Fig 3. A heavy water-cooled and moderated CANDU fuel cluster. The example demonstrates the circular array lattice type in the Serpent code. Infinite 2D lattice model.


Fig 4. Depletion of a BWR fuel assembly with burnable absorber (7.4 MB gif animation). Infinite 2D lattice model.


Fig 5. A pebble-bed type HTGR fuel pebble containing 15,000 randomly dispersed TRISO fuel particles. The geometry features the explicit particle fuel model in Serpent. Infinite 3D cubical array model.


Fig 6. A prismatic HTGR fuel lattice with control rod inserted in the central fuel block. Infinite 2D lattice model.

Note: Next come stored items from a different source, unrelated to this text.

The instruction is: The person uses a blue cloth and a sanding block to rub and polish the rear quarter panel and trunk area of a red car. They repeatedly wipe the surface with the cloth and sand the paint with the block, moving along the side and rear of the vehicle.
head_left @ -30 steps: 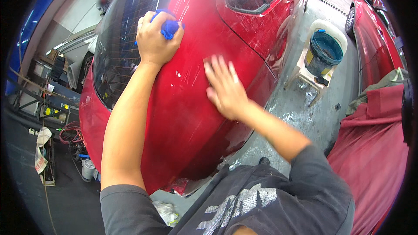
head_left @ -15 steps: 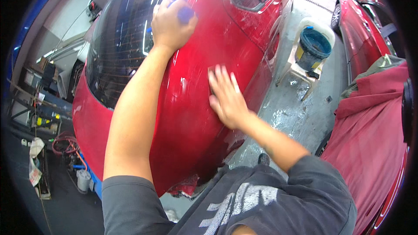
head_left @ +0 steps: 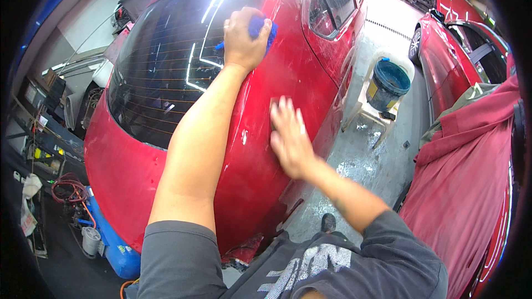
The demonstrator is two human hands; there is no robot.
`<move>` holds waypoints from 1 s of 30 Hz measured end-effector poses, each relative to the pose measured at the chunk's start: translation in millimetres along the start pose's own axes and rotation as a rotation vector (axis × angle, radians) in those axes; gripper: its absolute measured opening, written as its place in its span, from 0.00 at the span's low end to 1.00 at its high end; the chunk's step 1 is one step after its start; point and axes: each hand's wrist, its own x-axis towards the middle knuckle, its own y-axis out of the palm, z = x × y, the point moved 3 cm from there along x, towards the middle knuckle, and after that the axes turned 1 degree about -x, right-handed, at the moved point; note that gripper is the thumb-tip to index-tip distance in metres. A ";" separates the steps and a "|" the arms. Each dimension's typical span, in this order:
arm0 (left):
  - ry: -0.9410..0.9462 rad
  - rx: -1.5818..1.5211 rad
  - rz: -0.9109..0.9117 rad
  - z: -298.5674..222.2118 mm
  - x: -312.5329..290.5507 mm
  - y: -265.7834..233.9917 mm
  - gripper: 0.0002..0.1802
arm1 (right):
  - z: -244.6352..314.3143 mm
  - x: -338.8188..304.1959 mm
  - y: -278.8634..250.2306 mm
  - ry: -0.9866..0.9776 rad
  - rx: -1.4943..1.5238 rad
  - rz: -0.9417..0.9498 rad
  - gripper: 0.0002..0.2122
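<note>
So we're at the back corner of a red car (head_left: 252, 202), with hazy patches showing across the paint of its rear quarter panel. Our left hand (head_left: 243, 41) is up by the edge of the rear window (head_left: 158, 69), fingers curled around a blue cloth (head_left: 257, 26), with bits of it poking out on both sides. Our right hand (head_left: 292, 143) lies lower on the panel, fingers stretched out pretty flat, kinda blurry. There's a thin brownish piece (head_left: 274, 102) showing just beside them; we can't tell what it is or whether we're pinching it. Off to the right there's a white plastic chair (head_left: 366, 112) on the wet-looking grey floor (head_left: 354, 169), with a dark teal bucket (head_left: 382, 98) sitting on it. Past that is a second red car (head_left: 440, 69), and nearer to us on that side a maroon cover (head_left: 454, 171) hangs in folds. Down on the left we've got a blue tank (head_left: 113, 241) with a reddish hose (head_left: 69, 187) coiled near it.
</note>
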 end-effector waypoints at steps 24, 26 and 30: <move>-0.031 0.163 0.012 2.6 -4.4 -2.7 0.19 | 52.0 15.7 15.7 0.002 0.017 -0.073 0.34; -0.020 0.165 -0.005 -0.5 -2.2 -2.0 0.19 | 66.3 -20.3 25.8 0.031 0.004 0.051 0.36; 0.000 0.093 -0.029 -2.0 2.2 3.1 0.21 | -8.7 100.5 -13.3 0.146 -0.143 -0.226 0.32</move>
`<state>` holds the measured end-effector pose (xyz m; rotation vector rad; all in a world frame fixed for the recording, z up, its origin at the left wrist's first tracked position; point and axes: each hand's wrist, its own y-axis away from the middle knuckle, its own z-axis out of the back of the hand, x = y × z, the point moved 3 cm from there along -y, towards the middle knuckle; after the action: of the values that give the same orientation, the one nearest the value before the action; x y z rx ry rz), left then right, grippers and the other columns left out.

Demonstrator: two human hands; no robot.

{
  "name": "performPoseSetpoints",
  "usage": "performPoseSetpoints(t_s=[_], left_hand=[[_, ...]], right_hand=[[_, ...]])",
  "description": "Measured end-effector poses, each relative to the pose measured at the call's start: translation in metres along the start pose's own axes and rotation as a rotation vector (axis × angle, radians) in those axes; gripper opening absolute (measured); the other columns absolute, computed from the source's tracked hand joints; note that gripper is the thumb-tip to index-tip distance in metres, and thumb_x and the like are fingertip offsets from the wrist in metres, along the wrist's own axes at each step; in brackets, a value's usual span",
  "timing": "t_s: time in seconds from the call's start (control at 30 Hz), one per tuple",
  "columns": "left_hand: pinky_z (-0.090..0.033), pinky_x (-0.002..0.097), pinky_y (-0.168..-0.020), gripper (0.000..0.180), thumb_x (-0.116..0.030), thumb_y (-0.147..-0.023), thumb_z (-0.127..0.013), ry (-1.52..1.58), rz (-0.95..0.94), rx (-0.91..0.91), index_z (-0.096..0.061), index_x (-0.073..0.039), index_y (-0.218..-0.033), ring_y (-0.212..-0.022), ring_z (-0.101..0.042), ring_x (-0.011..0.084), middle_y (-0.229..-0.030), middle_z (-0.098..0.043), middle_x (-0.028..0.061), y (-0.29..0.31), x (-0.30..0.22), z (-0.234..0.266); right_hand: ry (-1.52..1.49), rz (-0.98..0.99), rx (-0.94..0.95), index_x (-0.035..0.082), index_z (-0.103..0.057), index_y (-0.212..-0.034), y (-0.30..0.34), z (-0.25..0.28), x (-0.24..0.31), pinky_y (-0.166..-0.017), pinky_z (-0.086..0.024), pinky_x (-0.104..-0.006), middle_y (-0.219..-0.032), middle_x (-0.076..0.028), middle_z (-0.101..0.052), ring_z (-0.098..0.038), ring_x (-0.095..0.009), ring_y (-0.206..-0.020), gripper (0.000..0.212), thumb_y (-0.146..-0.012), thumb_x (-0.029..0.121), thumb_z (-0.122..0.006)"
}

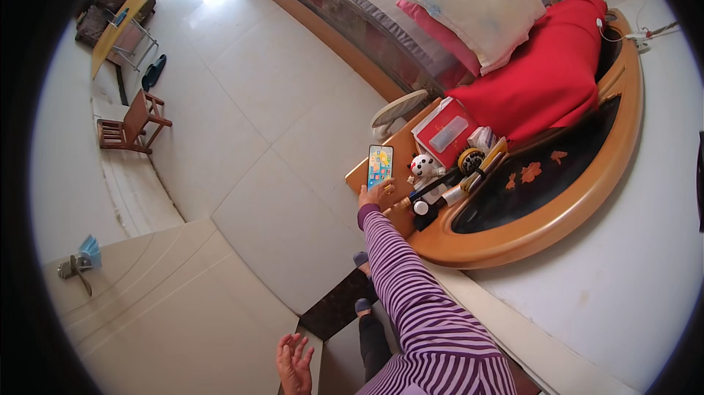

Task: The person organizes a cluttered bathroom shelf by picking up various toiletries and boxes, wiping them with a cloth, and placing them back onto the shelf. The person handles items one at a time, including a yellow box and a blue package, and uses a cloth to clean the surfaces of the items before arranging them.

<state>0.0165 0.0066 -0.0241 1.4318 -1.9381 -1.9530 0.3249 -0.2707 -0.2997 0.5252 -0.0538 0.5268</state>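
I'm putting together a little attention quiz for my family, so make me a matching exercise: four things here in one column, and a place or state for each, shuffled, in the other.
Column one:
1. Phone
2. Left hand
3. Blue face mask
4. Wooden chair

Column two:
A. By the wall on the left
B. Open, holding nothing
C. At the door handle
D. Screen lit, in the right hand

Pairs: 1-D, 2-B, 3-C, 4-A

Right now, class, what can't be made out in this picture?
In the head view:
Phone: screen icons too small to read.
Phone's lower end: hidden by the right hand.
Left hand: its forearm is cut off by the lower edge.
Pink pillow: partly covered by the white pillow.
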Motion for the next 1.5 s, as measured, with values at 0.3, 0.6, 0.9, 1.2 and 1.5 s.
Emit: performPoseSetpoints(t_s=[0.3,0.6,0.9,1.2,1.5], left_hand=[[-0.05,0.0397,-0.088,0.037,-0.025,-0.094,-0.055,0.03,-0.138,0.229,-0.047,-0.006,-0.125,-0.112,-0.054,0.0272,-0.122,-0.054,0.0113,0.046,0.007,0.017],[-0.048,0.0347,-0.085,0.037,-0.024,-0.095,-0.054,-0.201,-0.259,0.68,-0.046,-0.003,-0.124,-0.106,-0.056,0.0223,-0.118,-0.056,0.0114,0.178,0.02,-0.044],[-0.049,0.046,-0.089,0.036,-0.015,-0.097,-0.047,-0.528,-0.587,1.544,-0.048,-0.002,-0.13,-0.111,-0.057,0.033,-0.12,-0.059,0.0149,0.4,0.102,-0.155],[-0.044,0.0444,-0.092,0.032,-0.028,-0.097,-0.05,-0.416,-0.75,1.96,-0.053,-0.004,-0.118,-0.108,-0.054,0.0309,-0.115,-0.057,0.0165,0.585,0.291,-0.295],[-0.046,0.0387,-0.087,0.036,-0.035,-0.092,-0.057,-0.362,-0.718,1.971,-0.056,-0.003,-0.108,-0.105,-0.056,0.0282,-0.106,-0.061,0.0145,0.694,0.452,-0.428]], right_hand=[[-0.245,0.63,-0.076,0.003,-0.025,-0.143,0.151,0.043,-0.083,-0.1,-0.031,-0.0569,-0.142,-0.019,-0.034,-0.034,-0.036,-0.13,0.077,-0.08,0.027,-0.064],[-0.538,0.701,0.156,0.005,-0.051,-0.126,0.36,0.157,-0.426,-0.085,-0.048,-0.0415,-0.104,-0.018,-0.064,-0.061,-0.033,-0.096,0.048,-0.082,0.019,-0.064],[-0.985,0.51,-0.552,0.002,-0.061,-0.112,0.436,0.459,-0.589,-0.081,-0.05,-0.0303,-0.103,-0.012,-0.066,-0.064,-0.019,-0.093,0.024,-0.091,0.013,-0.058],[-1.097,0.356,-1.338,-0.003,-0.057,-0.114,0.486,0.65,-0.863,-0.088,-0.045,-0.0332,-0.101,-0.013,-0.063,-0.06,-0.02,-0.094,0.025,-0.094,0.006,-0.045],[-1.08,0.254,-1.73,-0.007,-0.058,-0.107,0.42,0.741,-1.022,-0.082,-0.045,-0.0337,-0.092,-0.015,-0.064,-0.058,-0.02,-0.086,0.025,-0.092,0.006,-0.043]])
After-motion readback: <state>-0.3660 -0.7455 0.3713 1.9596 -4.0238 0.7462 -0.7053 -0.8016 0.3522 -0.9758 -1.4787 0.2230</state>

Fig 7. Hexagonal SMR core. 3D full-core calculation.


Fig 8. 1000 MWe PWR core (MIT BEAVRS benchmark), 3D full-core calculation.


Fig 9. Graphite-moderated High-Temperature Test Reactor (HTTR), 3D full-core calculation.


Fig 10. INL Advanced Test Reactor (ATR) core, 3D full-core calculation.


Fig 11. Jules Horowitz (JHR) material test reactor, currently under construction in Cadarache, France. 3D coupled neutron/photon transport simulation.


Fig 12. Gamma radiation shielding calculation performed for a spent fuel storage cask. The calculation features the radioactive decay source mode, a hybrid CSG/CAD -based geometry model and an iterative global variance reduction (GVR) scheme (from Häkkinen, 2018).


Fig 13. Photon transport simulation performed for a spent fuel storage rack (SMR-scale). The calculation features the radioactive decay source mode and a Hybrid CSG/CAD -based geometry model. The STL-format CAD components are visualized using the Blender software (from Leppänen, 2022).


Fig 14. Fusion neutronics simulation in the Wendelstein 7-X stellarator. The geometry is for the most part based on complicated CAD models (from Äkäslompolo et al., 2021).